Checking your compost’s moisture level is easy: simply squeeze handfuls from different areas to see what feels like a damp sponge; if it feels extremely wet, add browns until it dries down more thoroughly. For an accurate reading, weigh samples before and after oven drying them, although this requires time and an expensive kitchen scale.
An effective compost pile requires mixing three or four parts “browns”, like sawdust or wood chips, with one part food scraps. This ensures you have sufficient dry material to soak up moisture from food scraps while still allowing air to freely circulate between layers. Furthermore, regular turning should keep things moving; adding wet feedstocks like hay or manure may increase moisture content significantly as these have high molecular weights; however if your location experiences hot and sunny weather then more water may need to be added back as you need to compensate for loss due to evaporation from loss through evaporation.
Temperature
Microorganisms produce heat when decomposing kitchen scraps, which must then be released through either aeration or surface cooling. To minimize surface cooling, keep your compost pile large enough for sufficient air circulation while also being small enough for consistent temperature distribution throughout.
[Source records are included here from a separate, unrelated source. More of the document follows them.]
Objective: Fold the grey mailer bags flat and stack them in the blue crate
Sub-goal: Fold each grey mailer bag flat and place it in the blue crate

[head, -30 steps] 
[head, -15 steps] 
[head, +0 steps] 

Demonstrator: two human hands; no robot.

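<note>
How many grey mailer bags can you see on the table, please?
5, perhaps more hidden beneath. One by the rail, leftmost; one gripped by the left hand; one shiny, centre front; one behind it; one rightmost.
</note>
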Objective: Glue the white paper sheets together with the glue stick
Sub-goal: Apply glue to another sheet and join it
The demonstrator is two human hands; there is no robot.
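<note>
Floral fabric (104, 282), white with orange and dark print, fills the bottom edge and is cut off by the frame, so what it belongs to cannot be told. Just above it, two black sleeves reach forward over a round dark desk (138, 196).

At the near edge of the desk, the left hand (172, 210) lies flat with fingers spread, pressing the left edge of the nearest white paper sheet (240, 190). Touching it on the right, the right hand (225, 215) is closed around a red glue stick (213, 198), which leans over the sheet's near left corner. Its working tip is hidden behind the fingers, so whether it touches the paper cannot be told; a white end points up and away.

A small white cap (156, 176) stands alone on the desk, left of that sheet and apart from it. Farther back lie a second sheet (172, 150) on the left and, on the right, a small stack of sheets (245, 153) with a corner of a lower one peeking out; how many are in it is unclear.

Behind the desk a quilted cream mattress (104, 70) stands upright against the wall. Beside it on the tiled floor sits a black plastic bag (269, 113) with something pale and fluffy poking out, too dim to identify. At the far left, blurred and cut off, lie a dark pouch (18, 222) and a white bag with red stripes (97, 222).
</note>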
General rule for compost temperatures should be around 140 degrees Fahrenheit to effectively eradicate pathogens, weed seeds and any unwanted organisms from your compost.
At its core, composting requires a combination of “brown” and “green” materials, sufficient moisture, and regular turns of the pile. An ideal ratio would be four parts brown materials such as paper scraps or leaves to one part green materials such as grass clippings or vegetable scraps.
Composting not only adds vital organic material to soils, but it can also drastically decrease waste sent to landfills – this has the added bonus of helping reduce greenhouse gases that contribute to global warming. In America alone, 30-40% of food ends up in landfills where it doesn’t belong!
If you don’t have space in your own home for composting, ask neighbors who might accept taking in your scraps and/or have a compost pile if this would work better for them. Additionally, find a community garden or school garden which accepts donations of compost material as another solution.
A thermometer is an invaluable asset in creating an effective compost pile. Digital thermometers enable quick readings of current temperatures; some even feature color-coded zones to make reading instructions simpler for those with impaired vision or language difficulties.
If your compost pile isn’t working as it should, try to adjust its composition by altering its ratio between brown and green materials or by increasing nitrogen. If it remains smelly after this step, the problem could lie with too much moisture or too little air in the pile – or both may need to be addressed simultaneously. You could also consider moving or turning over your pile.